07-14-2013 08:56 PM
Best-subset instead of stepwise question.
Hello, I have classes of individuals grouped together from cluster analysis. I want to use discriminant analysis to determine group membership of new individuals based on a set of predictors. Normally, I use PROC STEPDISC to find a subset of predictors that go into the discriminant analysis, something like:
proc stepdisc data=training sle=0.05 singular=0.1;
However, recent literature indicates stepwise selection is not as good as evaluating all possible subsets of predictors. Is there a procedure, or otherwise, that can do this?
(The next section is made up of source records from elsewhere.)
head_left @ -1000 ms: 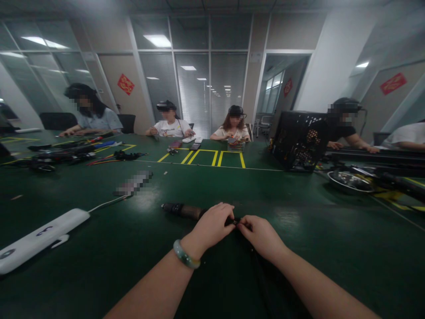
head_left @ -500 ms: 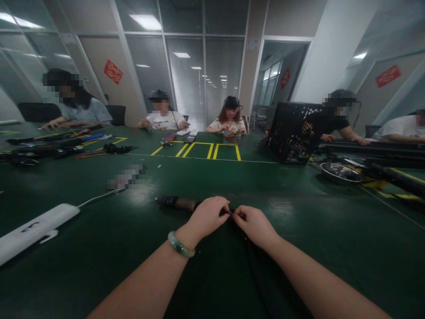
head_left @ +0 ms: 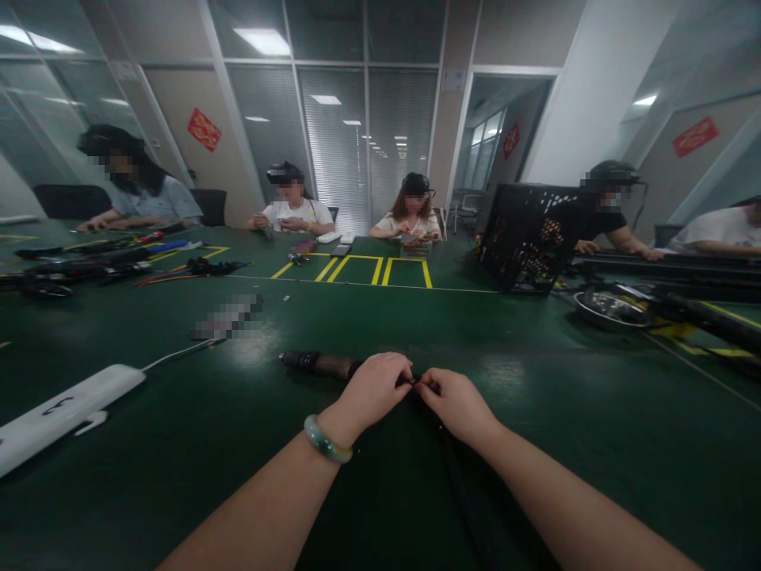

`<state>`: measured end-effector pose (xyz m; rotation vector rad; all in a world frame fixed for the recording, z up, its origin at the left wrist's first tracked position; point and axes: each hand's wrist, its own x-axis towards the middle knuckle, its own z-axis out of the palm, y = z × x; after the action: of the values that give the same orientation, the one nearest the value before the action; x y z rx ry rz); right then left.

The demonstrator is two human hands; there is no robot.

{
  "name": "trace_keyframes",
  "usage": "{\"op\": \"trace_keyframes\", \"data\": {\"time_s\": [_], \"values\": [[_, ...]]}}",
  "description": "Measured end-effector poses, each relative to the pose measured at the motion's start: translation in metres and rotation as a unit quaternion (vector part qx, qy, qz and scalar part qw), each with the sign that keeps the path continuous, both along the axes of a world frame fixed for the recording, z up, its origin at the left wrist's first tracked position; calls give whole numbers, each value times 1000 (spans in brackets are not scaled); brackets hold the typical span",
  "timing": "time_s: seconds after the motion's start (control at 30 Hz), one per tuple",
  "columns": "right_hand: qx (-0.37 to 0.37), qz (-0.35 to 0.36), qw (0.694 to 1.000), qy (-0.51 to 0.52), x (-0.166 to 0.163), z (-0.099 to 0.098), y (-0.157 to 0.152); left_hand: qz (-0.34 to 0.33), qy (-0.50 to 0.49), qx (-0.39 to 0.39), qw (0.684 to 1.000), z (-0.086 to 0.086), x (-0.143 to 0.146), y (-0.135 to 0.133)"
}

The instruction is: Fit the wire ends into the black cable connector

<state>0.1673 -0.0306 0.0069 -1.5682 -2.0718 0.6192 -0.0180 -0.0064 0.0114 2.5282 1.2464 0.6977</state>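
My left hand is curled over the near end of a dark cylindrical tool that lies flat on the green table, its far end pointing away to my left. The fingers are bent down and closed around the tool's end, thumb tucked toward the middle. My right hand meets it from the other side, fingertips pinched together on a small dark piece right where the tool ends; the two hands touch there, and I cannot make out just what the pinched piece is. From that spot a black cord runs back toward me between my forearms, lying on the tabletop. A pale green bangle sits on my left wrist. Well off to my left lies a white power strip with a thin white lead running toward the middle of the table. Across from me yellow tape lines mark boxes on the surface, and other people sit along the far edge, each busy with their own hands. To my right stands a black perforated case, with a round metal dish near it and long black bars beyond.
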Motion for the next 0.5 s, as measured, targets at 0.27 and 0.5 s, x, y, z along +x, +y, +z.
{"op": "trace_keyframes", "data": {"time_s": [0.27, 0.5], "values": [[33, 16, 999, -26, -1, 1, 1, 0, 10, 7, 1000, 1, 0, 1], [31, 19, 999, -31, -1, 1, 0, -11, 22, 4, 1000, 3, -1, 0]]}}
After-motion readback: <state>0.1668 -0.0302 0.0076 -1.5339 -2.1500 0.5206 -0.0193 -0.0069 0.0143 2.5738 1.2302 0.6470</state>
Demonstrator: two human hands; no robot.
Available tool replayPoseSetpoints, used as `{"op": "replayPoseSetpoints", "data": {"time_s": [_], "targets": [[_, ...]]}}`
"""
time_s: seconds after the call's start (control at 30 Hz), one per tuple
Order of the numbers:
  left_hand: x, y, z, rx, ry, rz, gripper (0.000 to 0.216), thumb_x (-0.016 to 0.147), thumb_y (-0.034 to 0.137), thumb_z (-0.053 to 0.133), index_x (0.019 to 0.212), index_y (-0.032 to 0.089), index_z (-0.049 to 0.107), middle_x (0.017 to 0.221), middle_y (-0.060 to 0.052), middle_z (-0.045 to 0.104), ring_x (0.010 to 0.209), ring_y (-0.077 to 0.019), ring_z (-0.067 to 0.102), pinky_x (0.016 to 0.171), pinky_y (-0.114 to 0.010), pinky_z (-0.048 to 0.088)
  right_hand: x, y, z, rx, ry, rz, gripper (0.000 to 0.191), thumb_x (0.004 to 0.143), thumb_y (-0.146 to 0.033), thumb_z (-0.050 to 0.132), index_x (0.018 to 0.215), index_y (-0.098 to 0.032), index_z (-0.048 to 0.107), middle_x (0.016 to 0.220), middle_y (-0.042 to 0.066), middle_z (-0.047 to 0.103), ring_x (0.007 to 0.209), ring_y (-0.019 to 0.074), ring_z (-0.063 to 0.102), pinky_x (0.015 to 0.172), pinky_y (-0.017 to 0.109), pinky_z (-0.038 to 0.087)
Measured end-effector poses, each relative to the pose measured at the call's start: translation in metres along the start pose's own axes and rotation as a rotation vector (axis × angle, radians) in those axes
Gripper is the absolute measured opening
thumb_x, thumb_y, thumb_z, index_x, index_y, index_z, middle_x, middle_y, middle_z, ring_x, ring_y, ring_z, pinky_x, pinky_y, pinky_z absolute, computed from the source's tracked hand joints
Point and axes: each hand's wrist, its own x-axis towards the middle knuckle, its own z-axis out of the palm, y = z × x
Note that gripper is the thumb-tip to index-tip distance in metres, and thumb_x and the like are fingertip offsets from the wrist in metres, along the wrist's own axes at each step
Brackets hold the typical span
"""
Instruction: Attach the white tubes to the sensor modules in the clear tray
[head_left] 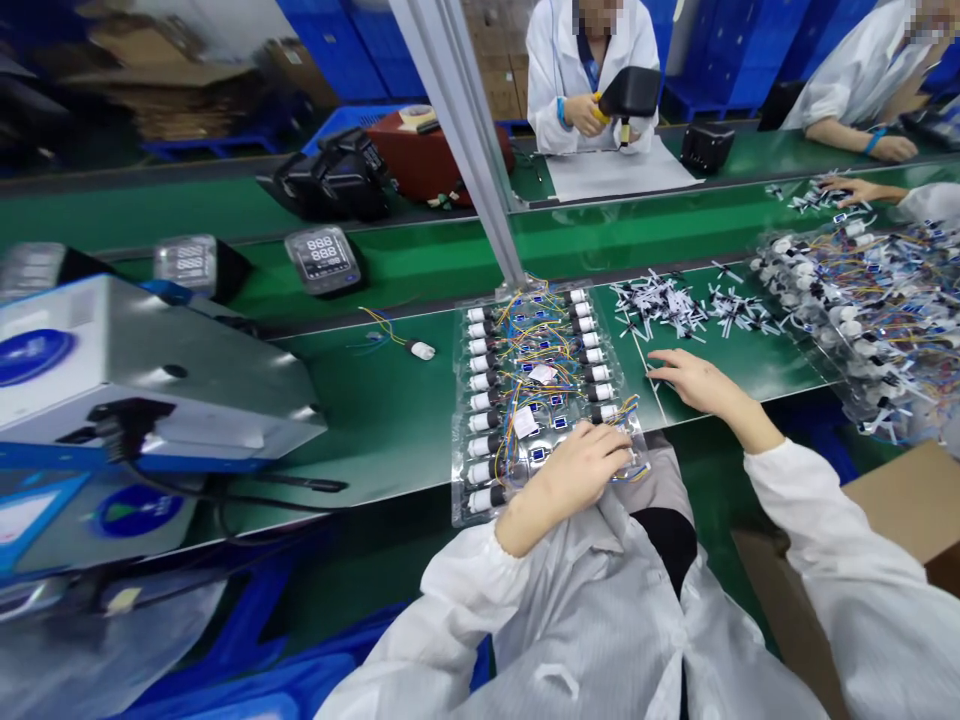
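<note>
A clear plastic tray lies on the green bench in front of me, filled with two rows of small white cylindrical parts with coloured wires. My left hand rests on the tray's near right corner, fingers curled over the wires; what it grips is hidden. My right hand lies flat on the green mat just right of the tray, fingers stretched toward it, holding nothing. A heap of small white and black pieces sits beyond my right hand.
A grey and blue machine stands at the left. A metal post rises behind the tray. Tangled wired parts pile at the right. Display units ride the conveyor. Two people in white coats work across the belt. A cardboard box is lower right.
</note>
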Motion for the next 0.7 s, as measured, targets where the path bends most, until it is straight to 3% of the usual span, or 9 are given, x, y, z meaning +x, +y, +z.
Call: {"op": "replayPoseSetpoints", "data": {"time_s": [0.1,0.2,0.3,0.4,0.5,0.57,0.7], "targets": [[0.007,0.002,-0.002,-0.009,-0.083,-0.004,0.026,0.104,0.018,0.05,0.123,0.02,0.068,0.121,-0.008,0.071,0.111,-0.0214,0.062,0.089,-0.037,0.042,0.018,0.007,-0.005,-0.027,-0.156,-0.055,0.042,0.093,-0.009,0.047,0.118,-0.027,0.076,0.144,0.004,0.065,0.123,0.0271,0.064,0.116,0.051,0.049],[0.012,0.001,-0.002,0.033,-0.112,-0.043,0.024,0.107,0.028,0.049,0.118,0.021,0.069,0.113,-0.008,0.07,0.105,-0.0218,0.062,0.084,-0.036,0.039,0.021,0.016,-0.014,-0.072,-0.231,-0.064,0.034,0.097,-0.016,0.048,0.114,-0.026,0.076,0.142,0.005,0.065,0.12,0.0279,0.064,0.11,0.05,0.053],[0.013,-0.001,-0.002,0.053,-0.119,-0.019,0.022,0.106,0.031,0.051,0.115,0.022,0.069,0.112,-0.007,0.069,0.106,-0.0221,0.06,0.084,-0.035,0.036,0.01,0.018,-0.028,-0.115,-0.163,-0.004,0.03,0.1,-0.024,0.047,0.109,-0.023,0.075,0.149,0.009,0.058,0.116,0.0285,0.065,0.106,0.05,0.055],[0.009,-0.003,-0.001,0.025,-0.09,-0.002,0.023,0.108,0.033,0.049,0.115,0.022,0.067,0.114,-0.006,0.069,0.106,-0.0214,0.058,0.086,-0.036,0.034,-0.01,0.002,-0.037,0.0,0.004,0.153,0.023,0.101,-0.038,0.056,0.105,-0.025,0.074,0.13,0.011,0.067,0.106,0.028,0.067,0.1,0.048,0.058],[0.003,-0.005,0.003,-0.03,-0.033,-0.016,0.024,0.108,0.036,0.048,0.112,0.022,0.067,0.116,-0.006,0.07,0.11,-0.0221,0.058,0.091,-0.039,0.033,-0.028,-0.034,-0.028,0.373,0.272,0.37,0.024,0.095,-0.049,0.068,0.099,-0.026,0.069,0.093,0.007,0.072,0.079,0.0225,0.068,0.078,0.041,0.061],[-0.002,-0.005,0.007,-0.056,0.012,-0.04,0.024,0.108,0.037,0.049,0.112,0.022,0.067,0.116,-0.006,0.072,0.113,-0.0234,0.057,0.094,-0.042,0.032,-0.037,-0.063,-0.013,0.741,0.404,0.479,0.027,0.093,-0.05,0.071,0.098,-0.024,0.065,0.082,0.003,0.071,0.061,0.0164,0.063,0.061,0.034,0.058],[-0.006,-0.002,0.015,-0.053,0.076,-0.098,0.029,0.105,0.039,0.056,0.127,0.022,0.065,0.119,-0.008,0.072,0.115,-0.0267,0.054,0.098,-0.046,0.032,-0.047,-0.108,0.022,1.355,0.39,0.613,0.036,0.082,-0.043,0.086,0.103,-0.023,0.064,0.084,0.002,0.074,0.057,0.0146,0.066,0.055,0.031,0.056]]}}
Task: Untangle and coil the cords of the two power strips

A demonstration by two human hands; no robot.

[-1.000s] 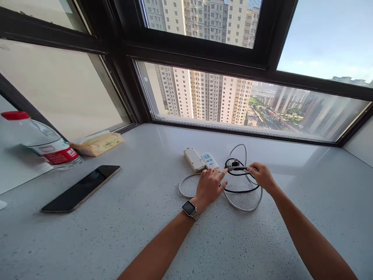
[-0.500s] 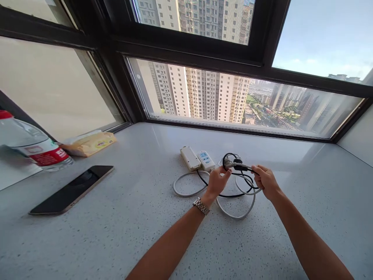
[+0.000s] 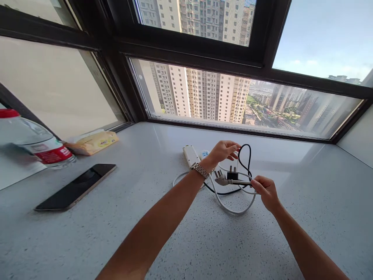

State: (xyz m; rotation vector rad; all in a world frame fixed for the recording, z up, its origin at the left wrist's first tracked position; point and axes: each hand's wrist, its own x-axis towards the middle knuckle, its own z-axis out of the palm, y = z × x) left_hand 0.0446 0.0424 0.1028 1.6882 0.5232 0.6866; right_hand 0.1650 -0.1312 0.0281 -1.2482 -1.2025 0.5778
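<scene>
A white power strip (image 3: 191, 155) lies on the speckled grey sill (image 3: 180, 233), its white cord (image 3: 230, 208) curling toward me. My right hand (image 3: 266, 191) pinches the cords just behind a white plug (image 3: 220, 179) and a black plug (image 3: 232, 175), holding them above the sill. My left hand (image 3: 223, 151), raised over the strip, lifts a loop of black cable (image 3: 244, 159) with its fingers. A watch (image 3: 199, 170) is on the left wrist.
A dark phone (image 3: 76, 186) lies flat at the left. Behind it stand a water bottle with a red cap (image 3: 35, 142) and a yellow tissue pack (image 3: 92, 142). Black window frames (image 3: 233, 130) close the sill at the back.
My left hand rose from the sill to above the strip, lifting a loop of black cable. My right hand drew the plugs toward me and slightly lower.
</scene>
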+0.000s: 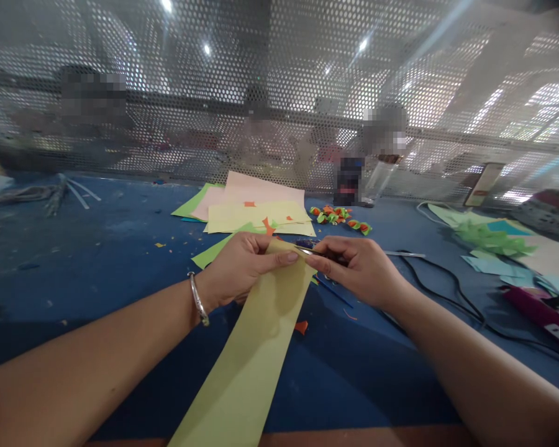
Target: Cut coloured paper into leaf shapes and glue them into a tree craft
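Observation:
My left hand point(242, 267), with a silver bracelet at the wrist, pinches the far end of a long yellow paper strip point(251, 354) that runs down toward me over the blue table point(121, 248). My right hand point(358, 267) is closed around a pair of scissors point(307, 250) whose metal blades meet the strip's top edge beside my left thumb. The scissor handles are hidden inside my fingers.
A stack of yellow, pink and green sheets point(256, 208) lies beyond my hands, with small orange-and-green paper pieces point(340, 217) to its right. Black cables point(451, 292), green and blue paper scraps point(494, 245) and a pink tool point(540, 313) sit at right. A perforated metal screen point(279, 93) backs the table.

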Demonstrator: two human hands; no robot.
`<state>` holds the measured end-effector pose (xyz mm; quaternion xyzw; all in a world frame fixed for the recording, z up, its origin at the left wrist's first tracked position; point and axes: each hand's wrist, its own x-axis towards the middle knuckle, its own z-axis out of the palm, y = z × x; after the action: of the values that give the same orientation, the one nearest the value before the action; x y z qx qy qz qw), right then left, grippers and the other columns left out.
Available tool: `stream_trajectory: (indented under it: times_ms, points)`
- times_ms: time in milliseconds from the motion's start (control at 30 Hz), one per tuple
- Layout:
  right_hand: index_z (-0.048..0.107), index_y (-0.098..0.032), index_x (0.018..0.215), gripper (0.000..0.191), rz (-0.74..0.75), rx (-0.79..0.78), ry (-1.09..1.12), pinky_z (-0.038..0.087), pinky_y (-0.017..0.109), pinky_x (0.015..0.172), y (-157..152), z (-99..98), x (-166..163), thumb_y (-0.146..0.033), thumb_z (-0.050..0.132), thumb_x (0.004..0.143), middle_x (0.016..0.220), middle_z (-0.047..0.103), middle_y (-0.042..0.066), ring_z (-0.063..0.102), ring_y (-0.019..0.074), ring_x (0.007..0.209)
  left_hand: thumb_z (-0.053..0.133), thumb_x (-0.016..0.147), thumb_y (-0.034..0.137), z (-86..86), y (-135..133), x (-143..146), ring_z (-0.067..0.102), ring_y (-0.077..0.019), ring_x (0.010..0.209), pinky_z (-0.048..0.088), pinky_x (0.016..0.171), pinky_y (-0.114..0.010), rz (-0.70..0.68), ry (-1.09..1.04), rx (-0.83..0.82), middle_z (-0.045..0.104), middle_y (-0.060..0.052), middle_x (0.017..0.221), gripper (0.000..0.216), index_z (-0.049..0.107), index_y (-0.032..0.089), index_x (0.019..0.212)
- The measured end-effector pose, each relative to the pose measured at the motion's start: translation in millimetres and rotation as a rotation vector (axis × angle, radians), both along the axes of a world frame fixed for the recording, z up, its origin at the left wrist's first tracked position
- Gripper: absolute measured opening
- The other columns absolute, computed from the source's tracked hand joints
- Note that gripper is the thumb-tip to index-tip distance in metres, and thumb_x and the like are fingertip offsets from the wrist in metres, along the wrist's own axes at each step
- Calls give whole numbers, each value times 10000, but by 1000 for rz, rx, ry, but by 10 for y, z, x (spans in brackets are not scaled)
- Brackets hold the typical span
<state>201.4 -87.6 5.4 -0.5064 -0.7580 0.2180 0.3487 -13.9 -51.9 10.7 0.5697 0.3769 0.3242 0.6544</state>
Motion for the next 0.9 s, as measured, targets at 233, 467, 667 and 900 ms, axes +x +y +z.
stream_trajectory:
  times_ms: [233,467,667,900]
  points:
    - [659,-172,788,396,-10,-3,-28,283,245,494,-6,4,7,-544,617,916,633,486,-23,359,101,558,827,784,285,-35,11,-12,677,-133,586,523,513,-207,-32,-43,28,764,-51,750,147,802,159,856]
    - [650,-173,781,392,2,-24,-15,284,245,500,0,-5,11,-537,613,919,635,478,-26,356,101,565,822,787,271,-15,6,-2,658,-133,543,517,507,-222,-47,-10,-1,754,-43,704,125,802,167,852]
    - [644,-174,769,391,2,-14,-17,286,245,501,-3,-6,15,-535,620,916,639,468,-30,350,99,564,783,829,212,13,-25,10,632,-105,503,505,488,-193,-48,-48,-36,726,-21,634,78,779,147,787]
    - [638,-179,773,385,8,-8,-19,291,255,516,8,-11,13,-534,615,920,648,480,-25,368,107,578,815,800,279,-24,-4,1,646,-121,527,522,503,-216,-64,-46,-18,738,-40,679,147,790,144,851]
I have looked at PHREG REG and LOGISTIC procedures, but they all seem to be based on numerical data rather than classes. Have I missed something? or should I just convert the group data from text to numerical?
Thanks in advance.
07-14-2013 10:48 PM
Best variable subset selection isn't available in PROC STEPDISC. If you have only two groups or if you want to explore group differences two groups at a time, you can perform best variable subset selection in PROC LOGISTIC
title "Discriminating groups A and B";
proc logistic data=training(where=(group in ("A", "B")));
model group(event="B") = VAR1 -- VAR25 / selection=score best=3 stop=5;
07-15-2013 07:29 AM
Hi PG, and thanks for the response. I actually have 4 groups (sometimes more). It looks like I can just use:
proc logistic data=training;
model group= VAR1 -- VAR25 / selection=score best=3 stop=5;
This is very helpful. However, is there a way to compare the output models for overfitting? e.g. are four preditors really better than three.